Beloved, let us once more praise the rain.
Let us discover some new alphabet,
For this, the often praised; and be ourselves,
The rain, the chickweed, and the burdock leaf,
The green-white privet flower, the spotted stone,
And all that welcomes the rain; the sparrow too,—
Who watches with a hard eye from seclusion,
Beneath the elm-tree bough, till rain is done.
There is an oriole who, upside down,
Hangs at his nest, and flicks an orange wing,—
Under a tree as dead and still as lead;
There is a single leaf, in all this heaven
Of leaves, which rain has loosened from its twig:
The stem breaks, and it falls, but it is caught
Upon a sister leaf, and thus she hangs;
There is an acorn cup, beside a mushroom
Which catches three drops from the stooping cloud.
The timid bee goes back to the hive; the fly
Under the broad leaf of the hollyhock
Perpends stupid with cold; the raindark snail
Surveys the wet world from a watery stone...
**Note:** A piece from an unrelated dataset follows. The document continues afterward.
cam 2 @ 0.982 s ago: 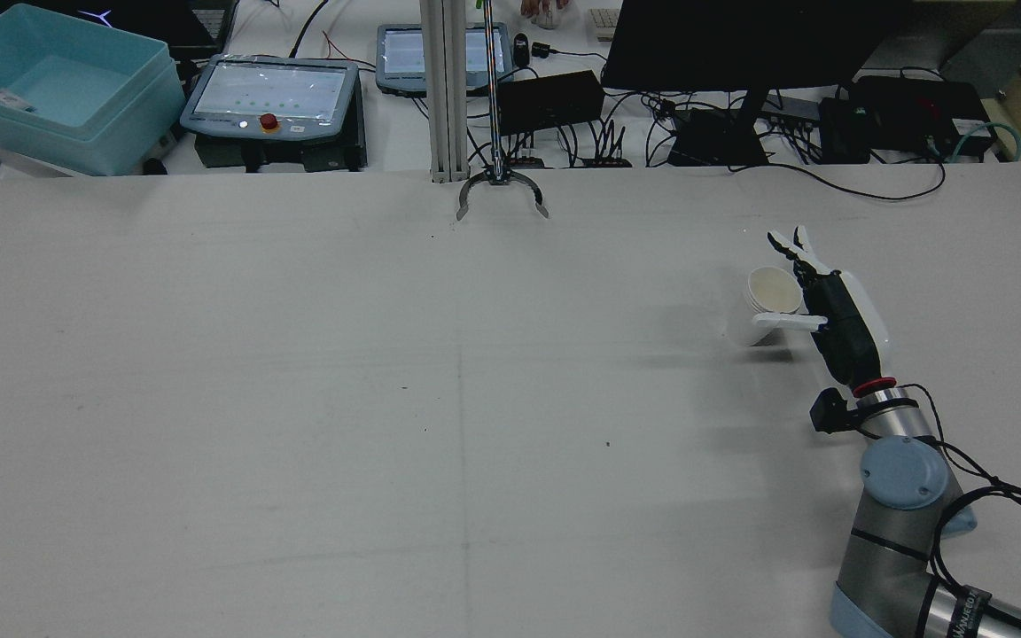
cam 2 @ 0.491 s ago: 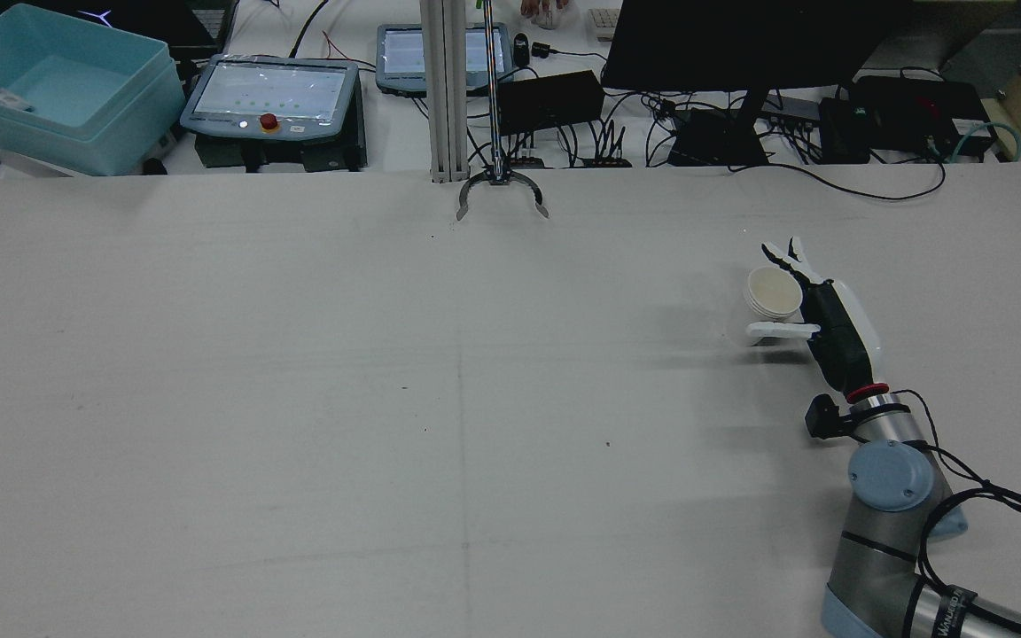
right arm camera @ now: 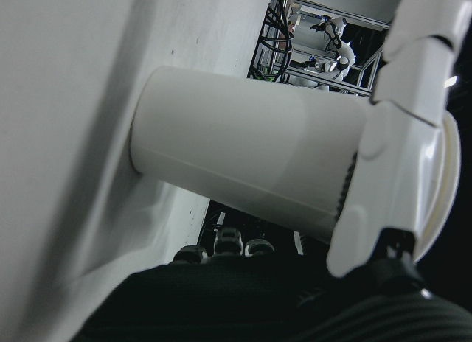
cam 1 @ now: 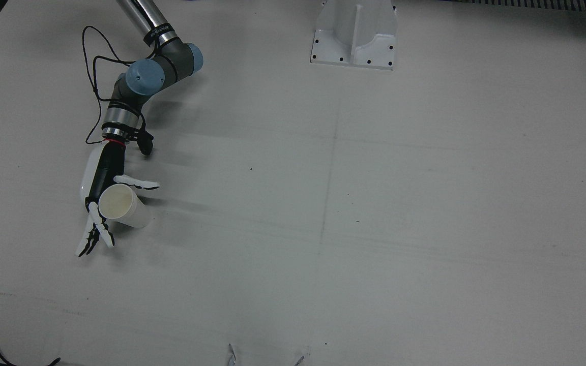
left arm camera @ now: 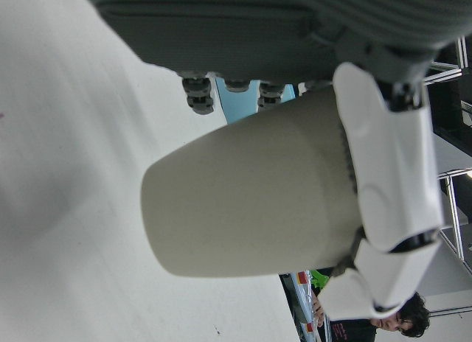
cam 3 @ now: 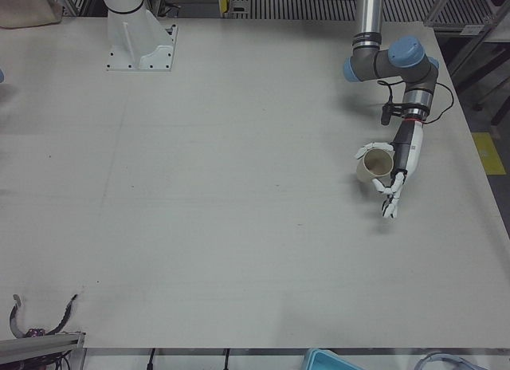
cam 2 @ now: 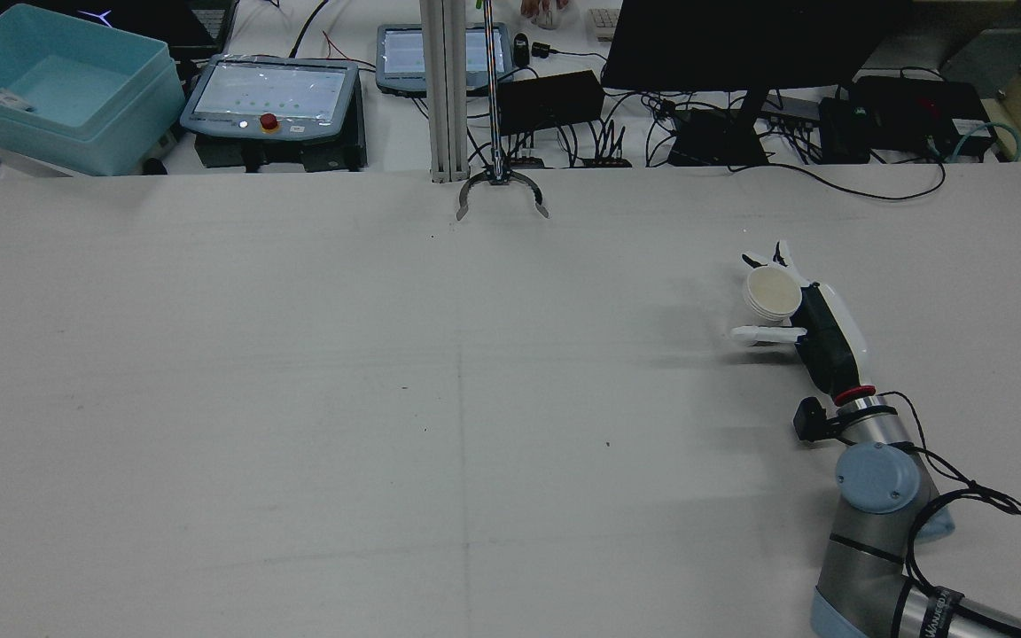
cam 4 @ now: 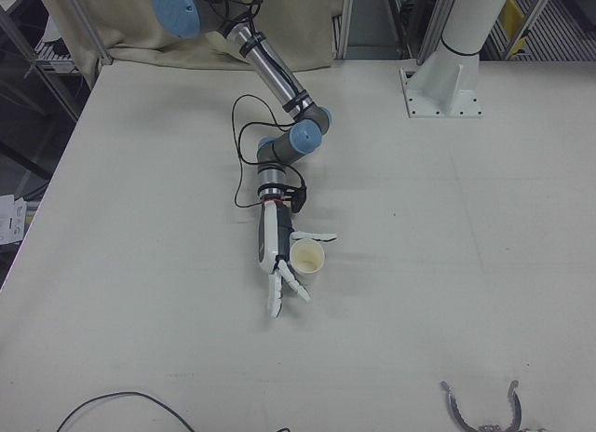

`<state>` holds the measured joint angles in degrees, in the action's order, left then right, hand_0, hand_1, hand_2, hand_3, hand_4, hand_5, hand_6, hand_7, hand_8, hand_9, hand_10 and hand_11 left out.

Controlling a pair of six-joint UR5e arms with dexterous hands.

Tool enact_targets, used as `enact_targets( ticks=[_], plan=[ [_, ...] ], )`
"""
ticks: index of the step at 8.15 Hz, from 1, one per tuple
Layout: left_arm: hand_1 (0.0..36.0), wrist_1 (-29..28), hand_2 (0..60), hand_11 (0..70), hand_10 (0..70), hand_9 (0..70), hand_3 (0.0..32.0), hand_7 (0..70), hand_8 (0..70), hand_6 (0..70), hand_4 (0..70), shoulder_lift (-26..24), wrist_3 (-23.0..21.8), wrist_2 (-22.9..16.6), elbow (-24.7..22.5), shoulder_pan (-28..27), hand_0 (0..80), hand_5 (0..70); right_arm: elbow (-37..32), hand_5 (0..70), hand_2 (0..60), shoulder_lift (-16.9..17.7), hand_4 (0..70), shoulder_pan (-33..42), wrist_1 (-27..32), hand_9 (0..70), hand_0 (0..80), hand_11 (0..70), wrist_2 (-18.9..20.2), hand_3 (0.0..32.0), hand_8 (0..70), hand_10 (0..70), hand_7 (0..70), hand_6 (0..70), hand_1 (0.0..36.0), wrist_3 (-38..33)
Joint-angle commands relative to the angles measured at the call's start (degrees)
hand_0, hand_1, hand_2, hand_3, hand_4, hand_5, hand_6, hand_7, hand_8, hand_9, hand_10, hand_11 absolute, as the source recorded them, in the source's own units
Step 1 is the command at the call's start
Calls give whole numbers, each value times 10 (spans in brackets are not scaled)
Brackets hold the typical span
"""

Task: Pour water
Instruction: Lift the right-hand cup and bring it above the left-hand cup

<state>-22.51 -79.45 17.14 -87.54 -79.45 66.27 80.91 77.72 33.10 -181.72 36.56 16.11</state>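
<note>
A white paper cup (cam 2: 772, 293) stands upright on the table at the right of the rear view. It also shows in the front view (cam 1: 120, 204) and the right-front view (cam 4: 307, 259). My right hand (cam 2: 819, 335) is open beside it, fingers straight past it, thumb (right arm camera: 391, 158) against its wall near the rim. A beige cup (cam 3: 376, 167) shows in the left-front view. My left hand (cam 3: 405, 159) is next to it, fingers straight, thumb (left arm camera: 383, 180) on the cup (left arm camera: 243, 209). The rear and front views do not show the left arm.
A white pedestal (cam 1: 354, 35) is bolted on at the robot's side. A metal claw tool (cam 2: 502, 190) hangs at the far table edge. Beyond it are a teal bin (cam 2: 58, 89), control pendants (cam 2: 271, 93) and a monitor (cam 2: 741, 44). Black cables trail along the right arm (cam 2: 962, 478).
My right hand has drawn back toward its arm's base and shifted slightly left, so the fingers reach less far past the cup. The cup has stayed in place.
</note>
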Motion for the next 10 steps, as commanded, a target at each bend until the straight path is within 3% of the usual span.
enact_targets(
  ticks=[1, 2, 3, 4, 6, 7, 8, 10],
  plan=[
    [360, 1, 600, 100, 50, 15, 0, 148, 0, 0, 165, 0, 1, 0, 0, 0, 514, 700, 0, 313, 214, -7, 174, -4, -3, 241, 700, 98, 0, 0, 140, 45, 280, 90, 298, 1],
    [360, 1, 600, 101, 50, 15, 0, 149, 0, 0, 164, 0, 0, 0, -1, 0, 511, 700, 2, 462, 396, -12, 212, -4, -6, 436, 688, 169, 0, 0, 278, 95, 449, 181, 326, 2],
    [360, 2, 600, 101, 50, 16, 0, 151, 0, 0, 165, 0, 0, 0, -1, 0, 511, 700, 4, 550, 563, -18, 257, -4, -8, 541, 692, 224, 0, 0, 370, 134, 545, 266, 356, 2],
    [360, 3, 600, 101, 50, 16, 0, 152, 0, 0, 166, 0, 0, 0, -1, 0, 512, 700, 8, 609, 600, -20, 278, -5, -10, 581, 694, 240, 1, 0, 407, 144, 587, 319, 359, 3],
    [360, 14, 600, 99, 48, 17, 0, 155, 0, 0, 176, -9, 0, -1, -17, -1, 508, 700, 47, 626, 600, -19, 266, 4, -38, 544, 773, 206, 4, 0, 382, 118, 559, 315, 360, 6],
    [360, 46, 600, 103, 51, 17, 0, 159, 0, 0, 178, -27, 6, -3, -52, -3, 505, 700, 66, 628, 600, -18, 259, 14, -47, 536, 797, 200, 7, 0, 376, 114, 550, 314, 360, 8],
    [360, 73, 600, 103, 51, 18, 0, 160, 0, 0, 178, -66, 10, -8, -63, -4, 506, 700, 77, 633, 600, -18, 257, 26, -48, 529, 800, 194, 10, 0, 371, 109, 545, 316, 360, 14],
    [360, 145, 600, 104, 51, 19, 0, 165, 0, 0, 183, -131, 11, -6, -108, -65, 512, 700, 90, 640, 600, -17, 255, 35, -48, 511, 800, 187, 11, 0, 358, 103, 535, 312, 360, 19]
  ],
)
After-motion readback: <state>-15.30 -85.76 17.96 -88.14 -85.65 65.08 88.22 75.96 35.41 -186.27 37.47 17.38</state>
And still the syllables of water whisper:
The wheel of cloud whirs slowly: while we wait
In the dark room; and in your heart I find
One silver raindrop,—on a hawthorn leaf,—
Orion in a cobweb, and the World.

Conrad Aiken

Here's a treasure. A poem about the rain and all the little things it touches. A classic macro/microcosm theme. Here rain is the weather that affects us all, brings us together, unifies and levels us. I love the little details, the different perspectives and ways the rain touches the objects and creatures -  like a blessing that literally trickles down. Weeds, flowers, stones, birds, leaf, acorn, mushroom, bee, fly, snail, cobweb, and you and I - we are all touched by the rain. (William Blake would have loved this poem - "To see a world in a grain of sand..." - just his sort of thing.) Then there are the endearing personal touches, "Beloved, let us..", "be ourselves",  and, "in your heart I find one silver raindrop..." what a lovely way to say all things are precious, and that what touches the individual has universal significance as well. Amen to that.